Rsys: A smaller, quicker video calling library

  • We’re introducing a new video call library for all relevant products in our apps and services, including Instagram, Messenger, Portal, Workplace Chat, etc.
  • In order to create a library generic enough to support all of these different use cases, we had to rewrite our existing library from scratch with the latest version of the open source WebRTC library. This was an incredibly rare endeavor that involved multiple engineers from across the company.
  • Compared to the previous library, rsys can support multiple platforms including Android, iOS, MacOS, Windows and Linux. It’s about 20 percent smaller, which makes it easier to integrate with platform-constrained platforms like Messenger Lite. Rsys offers approximately 90 percent unit test coverage and a thorough integration testing framework that covers all of our major call scenarios.
  • This was achieved by optimizing libraries and architectures to binary size where possible, by dividing the parts required for the call into isolated, stand-alone modules and using cross-platform solutions that are not dependent on the operating system and the environment.

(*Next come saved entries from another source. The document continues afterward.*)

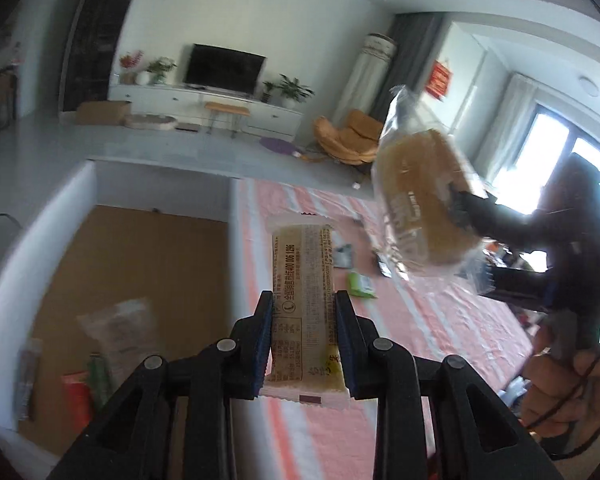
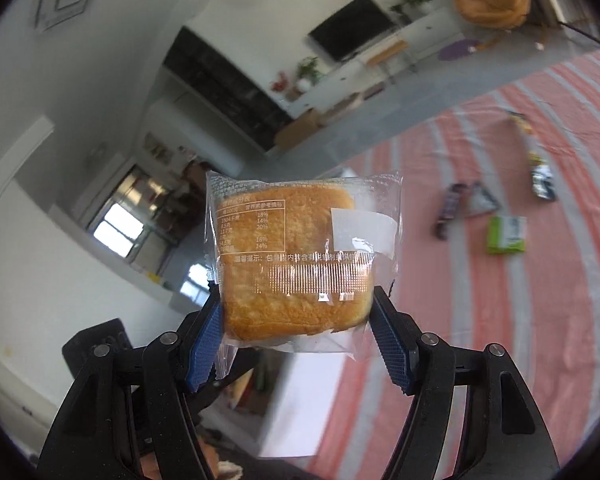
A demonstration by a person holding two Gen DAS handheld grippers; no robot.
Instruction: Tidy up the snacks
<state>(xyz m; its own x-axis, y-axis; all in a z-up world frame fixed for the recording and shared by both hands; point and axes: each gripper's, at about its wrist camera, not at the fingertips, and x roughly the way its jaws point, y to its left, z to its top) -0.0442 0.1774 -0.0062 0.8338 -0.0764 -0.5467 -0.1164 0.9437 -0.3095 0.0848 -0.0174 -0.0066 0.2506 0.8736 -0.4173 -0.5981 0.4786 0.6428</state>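
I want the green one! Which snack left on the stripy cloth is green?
The small green packet, lying flat on the pink striped cloth. The other packets near it, such as the long dark packet, are dark or silvery, not green.

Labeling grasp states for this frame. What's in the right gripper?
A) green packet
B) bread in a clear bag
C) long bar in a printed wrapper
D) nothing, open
B: in the right wrist view the right gripper has its fingers closed on the bread in its clear bag; the green packet lies on the striped cloth, and the bar is in the left gripper.
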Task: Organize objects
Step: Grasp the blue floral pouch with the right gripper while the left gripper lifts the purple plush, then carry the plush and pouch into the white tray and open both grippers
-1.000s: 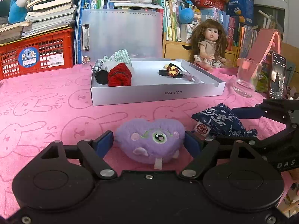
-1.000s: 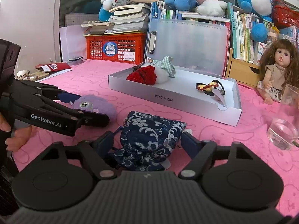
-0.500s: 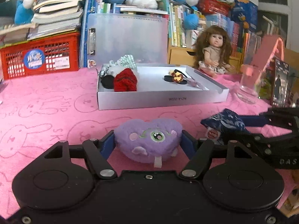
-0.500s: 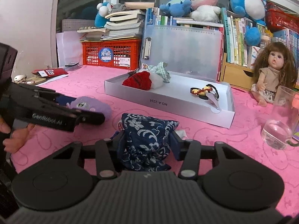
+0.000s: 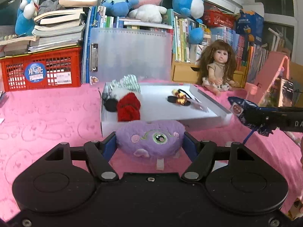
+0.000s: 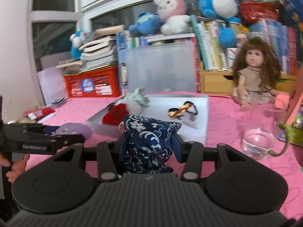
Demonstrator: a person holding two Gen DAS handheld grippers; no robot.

Facebook’s first version of video calling was written on a seven year old fork of WebRTC and specifically to enable native audio calls in Messenger. At the time, our goal was to give our users the most feature-rich experience possible. Since then, we’ve added video calling, group calling, video chat heads, and interactive AR effects. With millions of people using video calling every month, the library had become far more complex behind the scenes with all the features that looked simple at first glance. We had a large amount of Messenger-specific code, which made it difficult to support apps like Portal and Instagram. We had separate signaling protocols for group calls and peer-to-peer calls that required us to write features twice and created a huge gap in the code base. We also spent a lot more time keeping our WebRTC version up to date with the latest improvements from open source. Ultimately, we wanted to provide a reliable service for devices with low power consumption and in low bandwidth scenarios.

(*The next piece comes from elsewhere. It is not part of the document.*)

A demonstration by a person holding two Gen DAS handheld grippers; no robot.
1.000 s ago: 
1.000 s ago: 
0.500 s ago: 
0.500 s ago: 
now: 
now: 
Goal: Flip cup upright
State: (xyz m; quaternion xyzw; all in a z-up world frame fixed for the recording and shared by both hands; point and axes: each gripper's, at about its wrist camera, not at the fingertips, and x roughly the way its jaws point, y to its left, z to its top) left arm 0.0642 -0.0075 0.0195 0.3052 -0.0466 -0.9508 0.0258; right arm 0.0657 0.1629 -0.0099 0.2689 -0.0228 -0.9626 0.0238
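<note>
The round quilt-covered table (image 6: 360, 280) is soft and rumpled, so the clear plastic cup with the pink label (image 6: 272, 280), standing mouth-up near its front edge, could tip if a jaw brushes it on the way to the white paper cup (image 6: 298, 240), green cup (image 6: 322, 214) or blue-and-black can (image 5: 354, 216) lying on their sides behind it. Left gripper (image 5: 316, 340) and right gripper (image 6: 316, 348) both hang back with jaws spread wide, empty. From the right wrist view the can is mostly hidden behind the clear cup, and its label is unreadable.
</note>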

When we started thinking about how we could scale video calls more efficiently and easily for the future, we found that our best route was to redesign the library from the ground up and rewrite the entire library. The result is rsys, a video calling library that has enabled us to take advantage of significant advances in video calling since the original library was written in 2014. Compared to the previous version, rsys is around 20 percent smaller and available for all development platforms. With this new iteration, we’re rethinking our take on our video calling platform, starting from the ground up with a new client core and extension framework. This helps us to further develop our own cutting-edge technologies. The new code base is designed to be sustainable and scalable for the next decade. It lays the foundation for remote presence and interoperability between apps.

Smaller and faster

A smaller library will load, update, and start faster for the person using it regardless of device type or network conditions. A small library is also easier to manage, update, test, and optimize. When we thought about this new version, our maximum binary size had reached up to 20MB. We were able to get some reduction by shrinking some sections of code, but in order to get where we wanted to, we realized we had to rewrite the entire library from scratch.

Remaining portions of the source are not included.